[Dataset entries]
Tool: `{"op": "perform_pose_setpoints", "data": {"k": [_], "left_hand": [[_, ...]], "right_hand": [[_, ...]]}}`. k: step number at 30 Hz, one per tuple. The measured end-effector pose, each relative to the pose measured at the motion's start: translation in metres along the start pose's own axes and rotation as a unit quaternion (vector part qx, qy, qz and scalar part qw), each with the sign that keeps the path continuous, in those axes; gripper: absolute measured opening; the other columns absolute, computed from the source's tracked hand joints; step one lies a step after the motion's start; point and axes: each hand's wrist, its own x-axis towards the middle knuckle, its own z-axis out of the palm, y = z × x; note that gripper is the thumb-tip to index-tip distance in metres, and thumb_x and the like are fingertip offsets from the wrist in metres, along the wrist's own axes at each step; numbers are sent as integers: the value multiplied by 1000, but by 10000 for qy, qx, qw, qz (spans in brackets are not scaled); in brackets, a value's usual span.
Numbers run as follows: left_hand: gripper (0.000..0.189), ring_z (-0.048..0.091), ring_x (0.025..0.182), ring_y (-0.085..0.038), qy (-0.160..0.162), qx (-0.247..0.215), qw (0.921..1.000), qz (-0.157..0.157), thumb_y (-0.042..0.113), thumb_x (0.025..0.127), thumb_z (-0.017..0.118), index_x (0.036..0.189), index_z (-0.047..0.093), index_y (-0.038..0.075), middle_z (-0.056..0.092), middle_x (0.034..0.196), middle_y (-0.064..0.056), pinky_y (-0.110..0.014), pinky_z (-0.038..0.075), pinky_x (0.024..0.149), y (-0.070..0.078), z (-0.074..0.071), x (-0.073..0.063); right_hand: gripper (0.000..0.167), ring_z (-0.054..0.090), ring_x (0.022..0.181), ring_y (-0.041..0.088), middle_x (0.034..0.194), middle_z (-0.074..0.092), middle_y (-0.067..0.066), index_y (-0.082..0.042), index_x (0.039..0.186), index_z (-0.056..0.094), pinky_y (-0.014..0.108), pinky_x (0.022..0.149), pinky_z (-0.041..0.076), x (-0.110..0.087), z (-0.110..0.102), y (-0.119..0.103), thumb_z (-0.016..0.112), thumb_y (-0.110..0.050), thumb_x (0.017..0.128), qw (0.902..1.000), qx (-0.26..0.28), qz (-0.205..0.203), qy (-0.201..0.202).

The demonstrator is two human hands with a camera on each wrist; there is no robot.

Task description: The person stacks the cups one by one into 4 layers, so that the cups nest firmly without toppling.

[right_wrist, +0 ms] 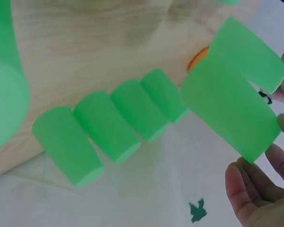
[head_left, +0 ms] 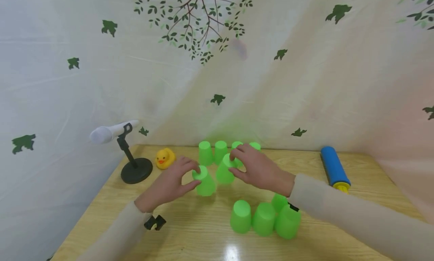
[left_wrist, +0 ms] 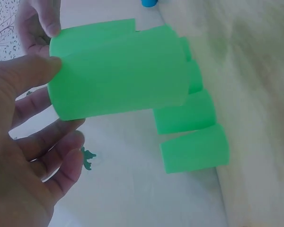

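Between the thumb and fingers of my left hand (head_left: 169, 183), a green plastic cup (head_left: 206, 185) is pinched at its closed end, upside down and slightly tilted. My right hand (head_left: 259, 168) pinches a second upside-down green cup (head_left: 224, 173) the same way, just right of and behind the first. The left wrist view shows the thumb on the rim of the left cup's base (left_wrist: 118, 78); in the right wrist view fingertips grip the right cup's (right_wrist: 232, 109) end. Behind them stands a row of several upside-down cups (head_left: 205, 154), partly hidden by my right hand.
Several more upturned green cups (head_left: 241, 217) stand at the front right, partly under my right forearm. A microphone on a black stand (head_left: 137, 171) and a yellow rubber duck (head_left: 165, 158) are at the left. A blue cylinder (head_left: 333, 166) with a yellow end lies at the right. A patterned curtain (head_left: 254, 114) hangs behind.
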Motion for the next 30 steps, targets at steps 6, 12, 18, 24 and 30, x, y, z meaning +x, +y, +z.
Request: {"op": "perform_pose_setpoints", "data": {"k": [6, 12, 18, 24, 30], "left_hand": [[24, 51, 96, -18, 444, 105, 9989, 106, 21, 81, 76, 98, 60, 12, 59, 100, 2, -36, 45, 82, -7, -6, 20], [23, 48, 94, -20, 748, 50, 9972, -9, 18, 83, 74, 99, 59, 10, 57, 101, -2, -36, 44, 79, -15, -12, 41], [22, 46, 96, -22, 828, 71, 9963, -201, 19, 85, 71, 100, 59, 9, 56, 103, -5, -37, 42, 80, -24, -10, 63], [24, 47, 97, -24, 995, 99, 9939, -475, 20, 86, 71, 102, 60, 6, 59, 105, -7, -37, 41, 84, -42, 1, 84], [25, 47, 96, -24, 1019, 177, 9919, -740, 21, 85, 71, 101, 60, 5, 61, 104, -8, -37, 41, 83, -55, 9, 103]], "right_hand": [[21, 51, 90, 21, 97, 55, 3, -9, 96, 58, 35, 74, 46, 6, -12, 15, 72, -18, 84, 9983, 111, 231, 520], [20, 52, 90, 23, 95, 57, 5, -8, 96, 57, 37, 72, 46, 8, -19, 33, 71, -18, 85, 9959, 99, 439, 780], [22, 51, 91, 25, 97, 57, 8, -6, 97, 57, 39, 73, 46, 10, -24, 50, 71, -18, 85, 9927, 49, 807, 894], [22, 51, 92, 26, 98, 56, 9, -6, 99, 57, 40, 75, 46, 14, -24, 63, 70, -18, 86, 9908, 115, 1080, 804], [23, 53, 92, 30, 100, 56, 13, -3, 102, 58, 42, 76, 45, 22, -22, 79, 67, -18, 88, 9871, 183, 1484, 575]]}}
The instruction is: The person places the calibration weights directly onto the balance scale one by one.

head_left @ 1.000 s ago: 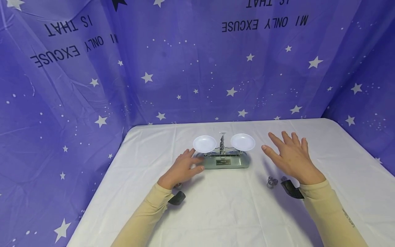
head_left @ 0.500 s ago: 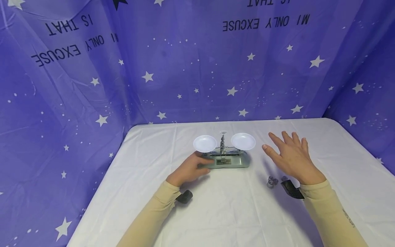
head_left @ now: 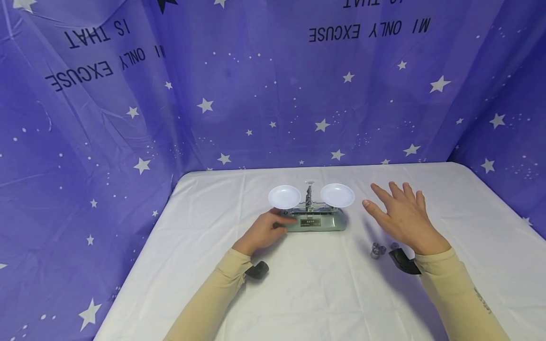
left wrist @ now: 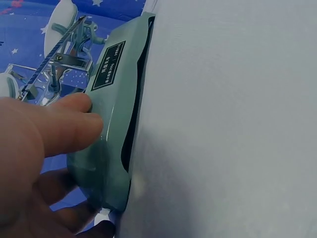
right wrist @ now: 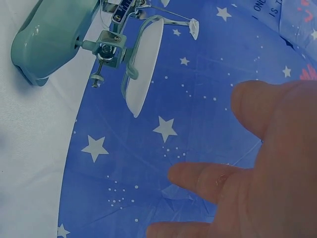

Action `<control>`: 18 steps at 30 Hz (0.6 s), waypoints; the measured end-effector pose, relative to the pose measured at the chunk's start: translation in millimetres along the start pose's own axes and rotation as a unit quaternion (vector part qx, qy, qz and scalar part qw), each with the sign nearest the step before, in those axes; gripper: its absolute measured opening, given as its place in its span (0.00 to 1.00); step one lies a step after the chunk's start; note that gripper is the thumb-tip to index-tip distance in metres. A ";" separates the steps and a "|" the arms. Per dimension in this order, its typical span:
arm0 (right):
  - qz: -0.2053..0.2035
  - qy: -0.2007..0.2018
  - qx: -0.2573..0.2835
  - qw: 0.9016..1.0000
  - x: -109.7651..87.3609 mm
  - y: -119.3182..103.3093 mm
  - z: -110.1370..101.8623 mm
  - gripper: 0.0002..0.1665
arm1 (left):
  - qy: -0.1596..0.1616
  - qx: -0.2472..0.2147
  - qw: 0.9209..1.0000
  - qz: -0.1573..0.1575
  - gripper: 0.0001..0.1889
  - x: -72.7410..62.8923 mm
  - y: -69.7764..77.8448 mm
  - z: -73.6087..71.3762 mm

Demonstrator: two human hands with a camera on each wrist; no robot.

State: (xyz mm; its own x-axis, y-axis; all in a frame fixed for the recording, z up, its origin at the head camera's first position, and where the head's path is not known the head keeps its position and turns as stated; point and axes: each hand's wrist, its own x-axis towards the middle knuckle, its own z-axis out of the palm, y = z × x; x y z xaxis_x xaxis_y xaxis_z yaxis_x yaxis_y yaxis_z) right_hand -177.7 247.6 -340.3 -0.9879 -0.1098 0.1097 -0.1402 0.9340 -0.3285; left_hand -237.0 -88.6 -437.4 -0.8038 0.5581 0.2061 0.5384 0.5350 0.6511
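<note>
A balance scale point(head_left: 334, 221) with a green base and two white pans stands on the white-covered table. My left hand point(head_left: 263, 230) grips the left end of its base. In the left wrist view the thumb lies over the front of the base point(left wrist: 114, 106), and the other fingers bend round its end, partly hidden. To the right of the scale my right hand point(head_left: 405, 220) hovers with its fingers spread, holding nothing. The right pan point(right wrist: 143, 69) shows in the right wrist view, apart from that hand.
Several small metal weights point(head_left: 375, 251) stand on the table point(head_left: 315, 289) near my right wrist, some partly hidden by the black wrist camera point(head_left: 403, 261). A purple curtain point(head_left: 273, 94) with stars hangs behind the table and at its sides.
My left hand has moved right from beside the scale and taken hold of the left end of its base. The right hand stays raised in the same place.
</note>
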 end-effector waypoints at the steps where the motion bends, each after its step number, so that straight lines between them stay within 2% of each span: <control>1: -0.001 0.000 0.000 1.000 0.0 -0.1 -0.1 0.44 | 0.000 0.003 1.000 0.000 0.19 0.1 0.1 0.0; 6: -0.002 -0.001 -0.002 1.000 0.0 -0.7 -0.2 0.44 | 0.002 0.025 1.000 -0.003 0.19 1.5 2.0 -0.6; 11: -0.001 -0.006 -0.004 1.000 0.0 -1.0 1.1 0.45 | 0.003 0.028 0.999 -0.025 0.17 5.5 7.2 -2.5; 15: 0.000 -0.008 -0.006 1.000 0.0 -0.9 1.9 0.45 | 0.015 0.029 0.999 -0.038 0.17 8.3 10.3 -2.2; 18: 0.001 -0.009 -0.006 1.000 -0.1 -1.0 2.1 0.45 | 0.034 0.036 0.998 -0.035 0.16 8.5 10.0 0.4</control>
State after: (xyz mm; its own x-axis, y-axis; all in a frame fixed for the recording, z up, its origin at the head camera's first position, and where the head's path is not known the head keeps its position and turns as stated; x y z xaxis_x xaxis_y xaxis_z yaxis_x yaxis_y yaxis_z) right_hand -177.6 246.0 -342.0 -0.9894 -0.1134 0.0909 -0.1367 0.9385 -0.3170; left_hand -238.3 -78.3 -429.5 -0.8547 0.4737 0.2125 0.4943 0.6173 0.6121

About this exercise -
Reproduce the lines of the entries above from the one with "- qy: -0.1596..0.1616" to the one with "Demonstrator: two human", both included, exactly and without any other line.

Exercise answer -
  - qy: -0.1596..0.1616
  - qx: -0.2472..0.2147
  - qw: 0.9209..1.0000
  - qz: -0.1573..0.1575
  - gripper: 0.0001..0.1889
  - x: -72.7410..62.8923 mm
  - y: -69.7764..77.8448 mm
  - z: -73.6087..71.3762 mm

Demonstrator: two human hands with a camera on each wrist; no robot.

Nothing remains to be written for this exercise.